Who Gets Victimized?

Almost anyone who invests is a potential fraud target, though you can reduce your vulnerability if you know what to guard against. A 2007 survey by the FINRA Foundation examined how known investment fraud victims differed from non-victims. Among its key findings, the survey identified several investment fraud risk factors, including:

  • Owning high-risk investments, including penny stocks, promissory notes, futures, options or private investments in foreign currency;
  • Relying on friends, family, co-workers for advice (for example, one-third of the national sample—but 70 percent of victims—made an investment based primarily on advice from relative or friend);
  • Being open to new investment information (for example, three times as many victims went to a free investment seminar than the national sample);
  • Failing to check the background of an investment or broker (for example, one in eight victims failed to check whether an investment professional had a criminal background, and one in seven did not check their licensing or registration); and
  • Inability to spot persuasion tactics used by fraudsters.

How Can I Protect Myself?

In addition to paying attention to the red flags of fraud and learning to spot and avoid the persuasion tactics fraudsters use, it is critical that you ask questions about investments and the people who pitch them—and then verify the answers. Here’s how:

Check Out Investment Professionals — Always ask whether the promoter of an investment opportunity is licensed to sell you the investment—and confirm which regulator issued that license, and if and when the license has ever been revoked or suspended. A legitimate securities salesperson must be properly licensed, and his or her firm must be registered with FINRA, the SEC or a state securities regulator—depending on the type of business the firm conducts. An insurance agent must be licensed by the state insurance commissioner where he or she does business.??Be sure to independently verify the salesperson’s or promoter’s answers as follows:

For a broker, use FINRA BrokerCheck or call toll-free (800) 289-9999. BrokerCheck allows you to confirm not only licensing and registration, but also whether an individual or firm has a history of complaints or regulatory problems.

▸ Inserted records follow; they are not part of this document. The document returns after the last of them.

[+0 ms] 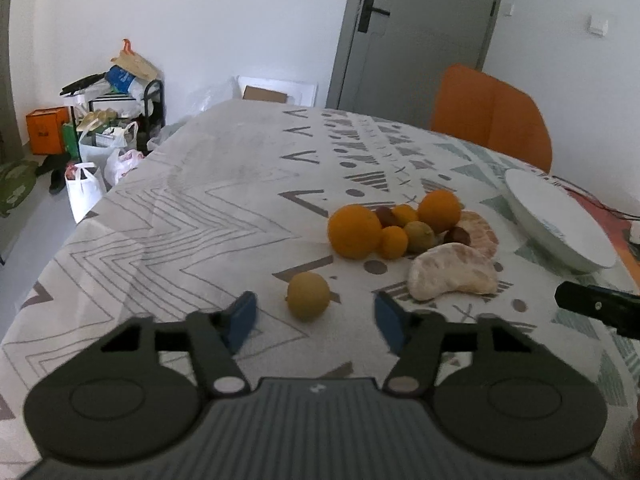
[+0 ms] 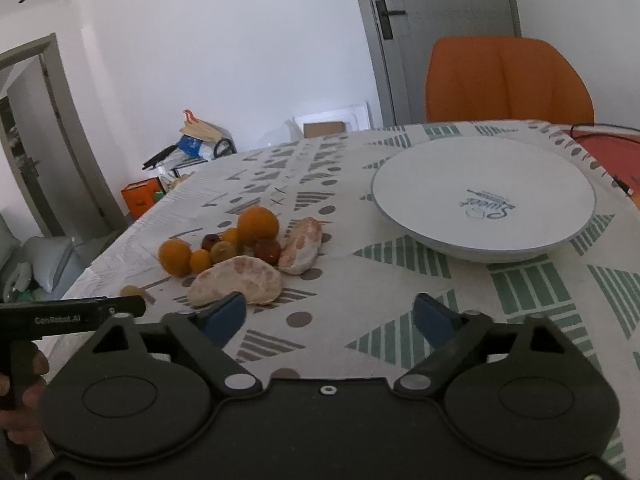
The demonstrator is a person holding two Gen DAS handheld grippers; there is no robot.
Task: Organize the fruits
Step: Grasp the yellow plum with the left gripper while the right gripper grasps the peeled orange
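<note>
Orange, yellow and dark red against a patterned cloth (image 1: 192, 200) on the bench (image 1: 120, 264): a heap of fruit near the middle. Two large oranges (image 1: 354, 232), with several small round fruits (image 1: 418, 236) packed between and touching them. Just beside the heap, on the side toward the plate, two peeled pale pink citrus segments (image 1: 452, 272), one in front of the other. Apart from the heap, alone and nearest the left camera, a small yellow-green fruit (image 1: 309, 297).

Left tongs (image 1: 316, 316) at medium width, blue pads (image 1: 242, 316) either side of that lone fruit but clear of it, gripping nothing. Right tongs (image 2: 332, 316) wide and empty, low over bare cloth, the nearer citrus segment just ahead of the left pad.

Off to the right of the heap, well clear of it, a white plate (image 2: 400, 224) with blue lettering, holding no fruit. Behind the bench, an orange chair (image 2: 508, 80) and a grey door (image 1: 420, 20).
</note>
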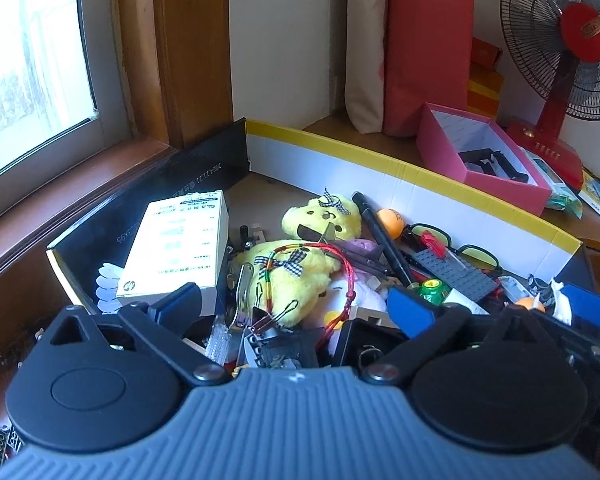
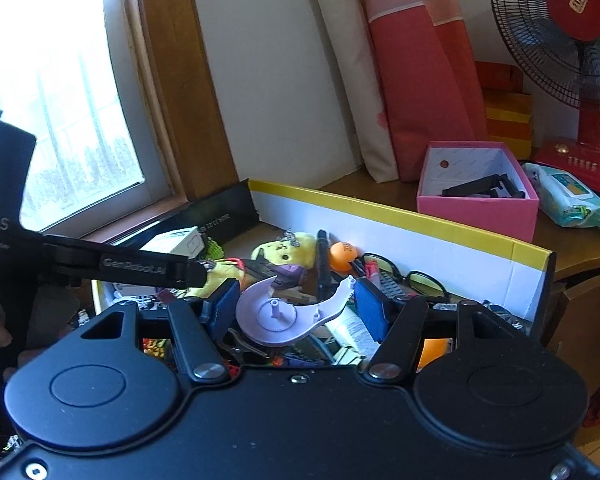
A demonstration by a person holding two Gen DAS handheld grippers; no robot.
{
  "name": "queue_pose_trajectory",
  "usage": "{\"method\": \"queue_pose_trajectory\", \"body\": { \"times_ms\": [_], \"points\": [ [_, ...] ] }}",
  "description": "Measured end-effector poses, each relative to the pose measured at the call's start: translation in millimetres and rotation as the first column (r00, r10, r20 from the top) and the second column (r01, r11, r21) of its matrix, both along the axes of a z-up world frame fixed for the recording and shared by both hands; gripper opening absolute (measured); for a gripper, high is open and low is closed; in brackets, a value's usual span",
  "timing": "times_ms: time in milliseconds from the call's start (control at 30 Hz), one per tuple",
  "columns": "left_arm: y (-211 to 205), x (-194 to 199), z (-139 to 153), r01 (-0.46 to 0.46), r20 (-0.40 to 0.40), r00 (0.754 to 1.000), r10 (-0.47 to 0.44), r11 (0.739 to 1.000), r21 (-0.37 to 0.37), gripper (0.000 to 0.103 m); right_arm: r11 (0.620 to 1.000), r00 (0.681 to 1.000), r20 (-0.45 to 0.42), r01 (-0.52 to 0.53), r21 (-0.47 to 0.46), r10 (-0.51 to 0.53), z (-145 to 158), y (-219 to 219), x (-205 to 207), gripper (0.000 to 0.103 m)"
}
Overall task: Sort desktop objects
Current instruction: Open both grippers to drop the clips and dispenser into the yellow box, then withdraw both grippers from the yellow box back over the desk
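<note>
A shallow cardboard tray (image 1: 380, 168) with a yellow rim holds a jumble of small objects. In it lie a yellow plush toy (image 1: 296, 268), a white box (image 1: 180, 244), a black pen (image 1: 380, 236), an orange ball (image 1: 392, 218), yellow-lensed glasses (image 1: 456, 244) and a grey brick plate (image 1: 456, 272). My left gripper (image 1: 296, 308) is open and empty, low over the clutter. My right gripper (image 2: 296, 308) is closed on a lilac plastic tape-dispenser shell (image 2: 284, 316), held between its blue pads (image 2: 370, 308) above the tray (image 2: 400, 228). The left gripper also shows at the left of the right wrist view (image 2: 140, 268).
A pink open box (image 1: 480, 152) with a black part inside stands behind the tray, also seen in the right wrist view (image 2: 476, 204). A red fan (image 1: 560, 80) stands at the right, with a wet-wipes pack (image 2: 572, 196) beside it. A window (image 1: 28, 72) and wooden sill lie left.
</note>
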State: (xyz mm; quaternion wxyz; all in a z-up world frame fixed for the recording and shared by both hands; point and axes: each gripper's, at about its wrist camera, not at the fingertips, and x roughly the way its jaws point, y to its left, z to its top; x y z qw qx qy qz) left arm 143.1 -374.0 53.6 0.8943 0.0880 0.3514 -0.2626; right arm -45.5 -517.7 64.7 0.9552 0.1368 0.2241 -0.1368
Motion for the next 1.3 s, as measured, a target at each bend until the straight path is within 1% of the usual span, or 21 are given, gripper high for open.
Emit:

For an investment adviser, use the SEC’s Investment Adviser Public Disclosure website.

For an insurance agent, check with your state insurance department. You’ll find contact information through the National Association of Insurance Commissioners (NAIC).

For all sellers, be sure to call your state securities regulator. You can find that number in the government section of your local phone book or by contacting the North American Securities Administrators Association or (202) 737-0900.

Check Out Investments — Ask whether the investment is registered and, if so, with which regulator. Most investors will want to buy securities products that are registered with the SEC or with state regulators. With very few exceptions, companies must register their securities before they can sell shares to the public. You can find out whether a product is registered with the SEC by using the EDGAR database.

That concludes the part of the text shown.